WHAT TO PRODUCE
Only the pictures are dropped. Restate each line below word for word.

--- GIVEN DATA Enclosed Below ---

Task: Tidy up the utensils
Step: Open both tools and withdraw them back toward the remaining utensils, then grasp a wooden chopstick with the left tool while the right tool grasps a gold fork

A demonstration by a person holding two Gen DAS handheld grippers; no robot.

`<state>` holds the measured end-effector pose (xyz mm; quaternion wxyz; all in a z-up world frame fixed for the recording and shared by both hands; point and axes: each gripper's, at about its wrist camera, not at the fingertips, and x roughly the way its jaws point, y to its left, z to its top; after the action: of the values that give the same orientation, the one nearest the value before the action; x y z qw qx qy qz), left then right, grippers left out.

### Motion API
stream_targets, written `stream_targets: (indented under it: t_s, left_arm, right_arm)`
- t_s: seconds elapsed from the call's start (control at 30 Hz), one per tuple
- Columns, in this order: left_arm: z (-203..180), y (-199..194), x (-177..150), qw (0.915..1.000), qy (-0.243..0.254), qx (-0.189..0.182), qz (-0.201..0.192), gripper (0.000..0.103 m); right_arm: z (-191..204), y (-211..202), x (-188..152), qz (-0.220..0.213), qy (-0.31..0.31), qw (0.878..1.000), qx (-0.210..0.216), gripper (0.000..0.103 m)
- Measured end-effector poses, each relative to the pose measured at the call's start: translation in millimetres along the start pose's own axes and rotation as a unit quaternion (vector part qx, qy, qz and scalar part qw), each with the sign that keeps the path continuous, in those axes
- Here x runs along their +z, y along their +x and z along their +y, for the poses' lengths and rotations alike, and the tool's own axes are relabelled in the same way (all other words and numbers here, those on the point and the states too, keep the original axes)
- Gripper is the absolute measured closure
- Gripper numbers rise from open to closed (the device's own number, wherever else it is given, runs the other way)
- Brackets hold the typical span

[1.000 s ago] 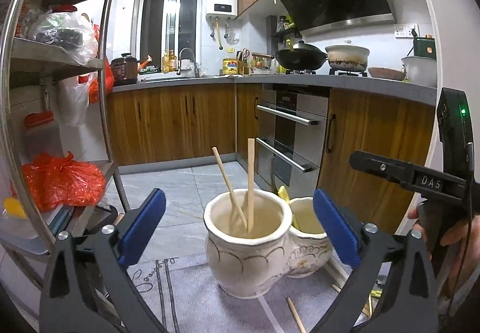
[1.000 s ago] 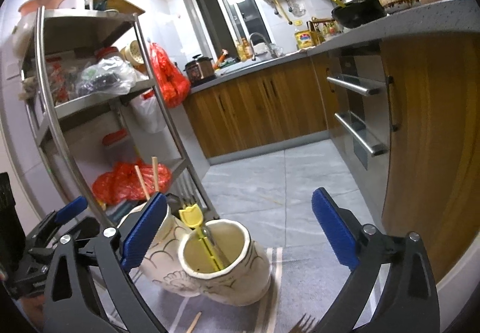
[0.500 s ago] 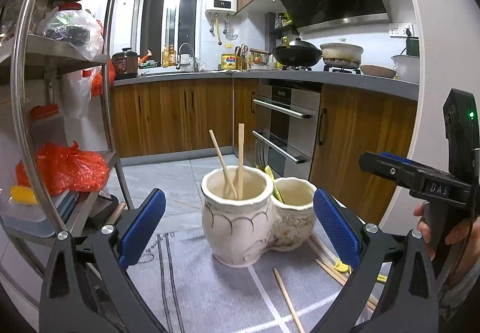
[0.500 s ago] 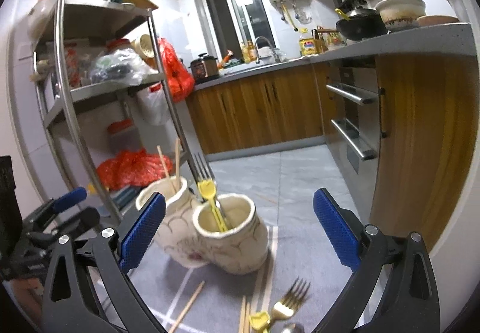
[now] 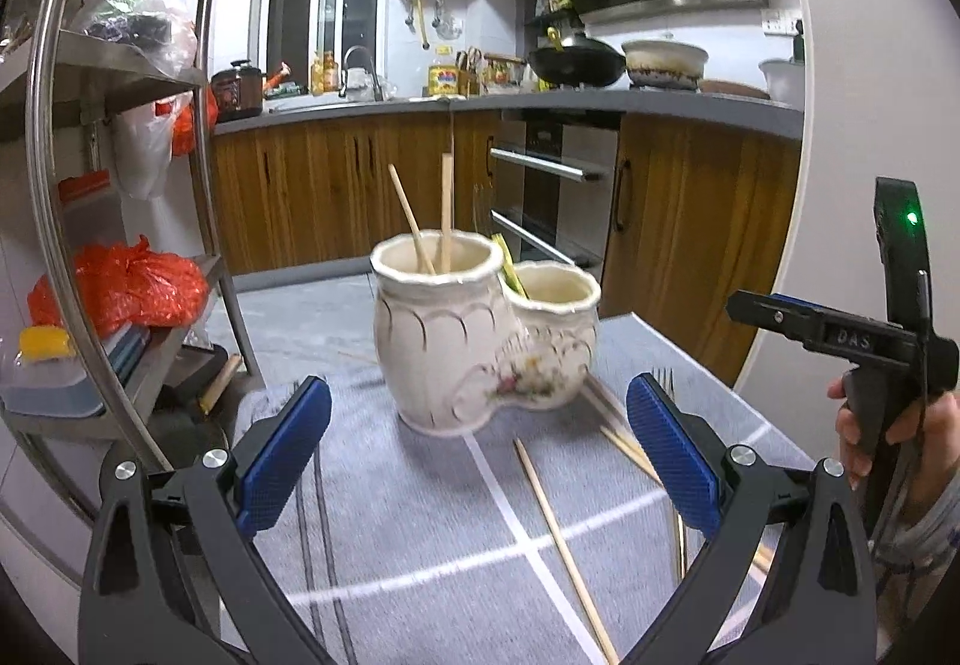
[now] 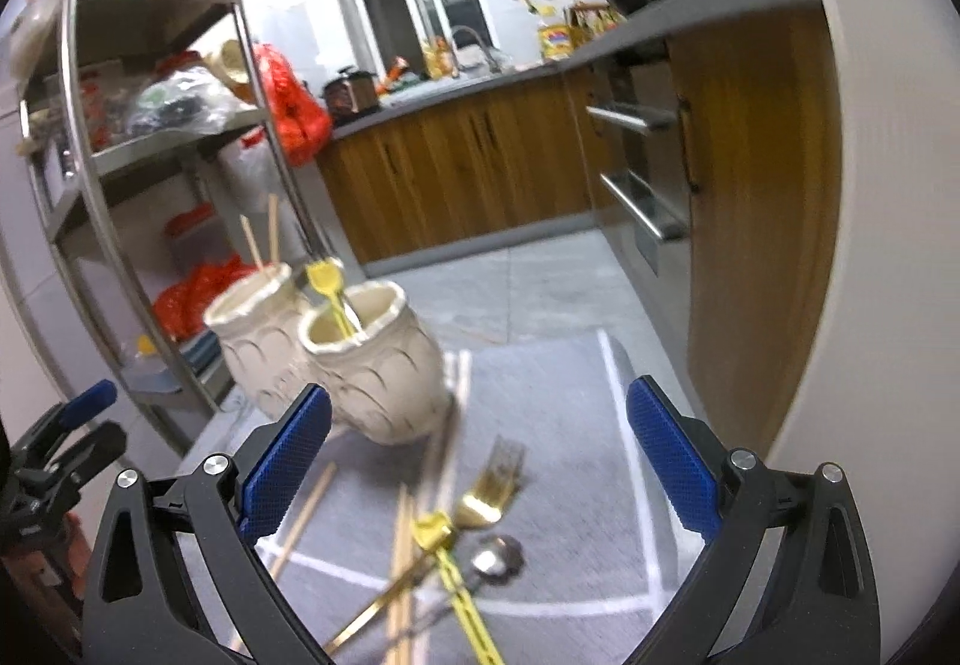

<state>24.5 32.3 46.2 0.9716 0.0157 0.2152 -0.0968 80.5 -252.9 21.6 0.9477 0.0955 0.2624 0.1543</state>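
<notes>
A cream double ceramic holder (image 5: 480, 341) (image 6: 366, 365) stands on a grey cloth (image 5: 420, 515). Its taller pot holds two wooden chopsticks (image 5: 445, 212); the lower pot holds a yellow-handled fork (image 6: 333, 290). Loose chopsticks (image 5: 564, 551) (image 6: 399, 575), a gold fork (image 6: 486, 491), a yellow-handled utensil (image 6: 456, 587) and a spoon (image 6: 498, 560) lie on the cloth. My left gripper (image 5: 480, 455) is open, short of the holder. My right gripper (image 6: 480, 455) is open above the loose utensils, nothing in its jaws. It also shows at the left wrist view's right edge, held by a hand (image 5: 888, 413).
A steel shelf rack (image 5: 72, 185) (image 6: 120, 221) with bags and boxes stands left of the cloth. Wooden kitchen cabinets (image 5: 690, 221) and an oven (image 5: 552, 191) line the back and right. A white wall (image 6: 870, 245) rises close on the right.
Both grippers have pulled back and risen from the holder, which now looks farther off. The loose utensils on the cloth have come into view. Both stay open.
</notes>
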Motion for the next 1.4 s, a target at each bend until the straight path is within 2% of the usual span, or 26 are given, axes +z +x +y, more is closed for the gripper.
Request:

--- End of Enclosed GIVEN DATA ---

PROBLEM SOLUTION
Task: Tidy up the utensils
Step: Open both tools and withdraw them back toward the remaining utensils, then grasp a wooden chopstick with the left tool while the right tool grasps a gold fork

A demonstration by a person holding two Gen DAS handheld grippers; no robot.

`<state>` holds the measured end-effector pose (xyz mm; quaternion wxyz; all in a z-up world frame fixed for the recording and shared by both hands; point and axes: each gripper's, at about its wrist camera, not at the fingertips, and x roughly the way its jaws point, y to its left, z to its top; after the action: of the values that give the same orientation, the one nearest the value before the action; x y z qw qx qy qz), left then right, grippers left out.

### Motion API
stream_targets, written `stream_targets: (indented under it: t_s, left_arm, right_arm)`
- t_s: seconds elapsed from the call's start (control at 30 Hz), one per tuple
- Columns, in this order: left_arm: z (-203..180), y (-199..194), x (-177..150), qw (0.915..1.000), qy (-0.243..0.254), qx (-0.189..0.182), qz (-0.201..0.192), gripper (0.000..0.103 m); right_arm: z (-191..204), y (-211..202), x (-188..152), qz (-0.220..0.213), qy (-0.31..0.31), qw (0.878..1.000), qx (-0.210..0.216), gripper (0.000..0.103 m)
- Measured end-effector poses, each relative to the pose measured at the call's start: translation in millimetres along the start pose's own axes and rotation as a unit quaternion (vector part qx, qy, qz and scalar part qw), each with the sign that keeps the path continuous, in those axes
- Here x runs along their +z, y along their +x and z along their +y, for the poses' lengths and rotations alike, and the tool's own axes are relabelled in the same way (all other words and numbers here, those on the point and the states too, keep the original axes)
- Gripper is the absolute measured closure
- Gripper numbers rise from open to closed (the device's own number, wherever else it is given, runs the other way)
- Brackets hold the typical span

[1.000 s ago] 
[1.000 s ago] 
[0.500 s ago] 
[0.500 s ago] 
[now] 
[now] 

<state>24.5 32.3 46.2 0.9716 0.0157 0.2152 -0.0968 80.5 -252.9 21.6 0.9477 0.0955 0.2624 0.1543</state>
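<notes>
A cream double ceramic holder (image 5: 480, 341) (image 6: 366, 365) stands on a grey cloth (image 5: 420, 515). Its taller pot holds two wooden chopsticks (image 5: 445, 212); the lower pot holds a yellow-handled fork (image 6: 333, 290). Loose chopsticks (image 5: 564, 551) (image 6: 399, 575), a gold fork (image 6: 486, 491), a yellow-handled utensil (image 6: 456, 587) and a spoon (image 6: 498, 560) lie on the cloth. My left gripper (image 5: 480, 455) is open, short of the holder. My right gripper (image 6: 480, 455) is open above the loose utensils, nothing in its jaws. It also shows at the left wrist view's right edge, held by a hand (image 5: 888, 413).
A steel shelf rack (image 5: 72, 185) (image 6: 120, 221) with bags and boxes stands left of the cloth. Wooden kitchen cabinets (image 5: 690, 221) and an oven (image 5: 552, 191) line the back and right. A white wall (image 6: 870, 245) rises close on the right.
Both grippers have pulled back and risen from the holder, which now looks farther off. The loose utensils on the cloth have come into view. Both stay open.
</notes>
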Motion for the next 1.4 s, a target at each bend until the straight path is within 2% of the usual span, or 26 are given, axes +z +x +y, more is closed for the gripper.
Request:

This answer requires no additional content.